# Instructions for the task
When you reach the line containing "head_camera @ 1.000", please repeat it and every line after it exactly, through the end of the listing below, skipping pictures.
===
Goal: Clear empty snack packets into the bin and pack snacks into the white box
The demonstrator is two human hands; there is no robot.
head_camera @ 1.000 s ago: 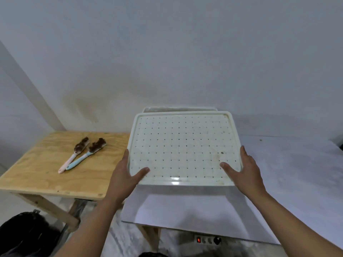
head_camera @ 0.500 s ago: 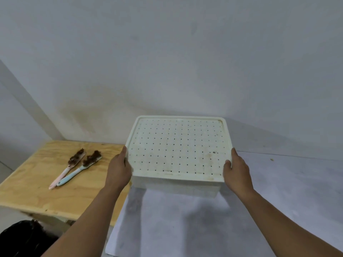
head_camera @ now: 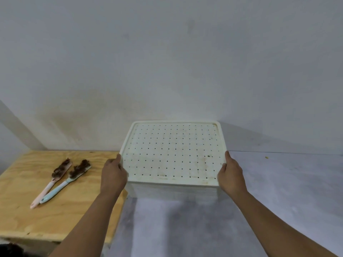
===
# Your response
head_camera @ 1.000 s ago: 
head_camera @ 0.500 s ago: 
head_camera @ now: 

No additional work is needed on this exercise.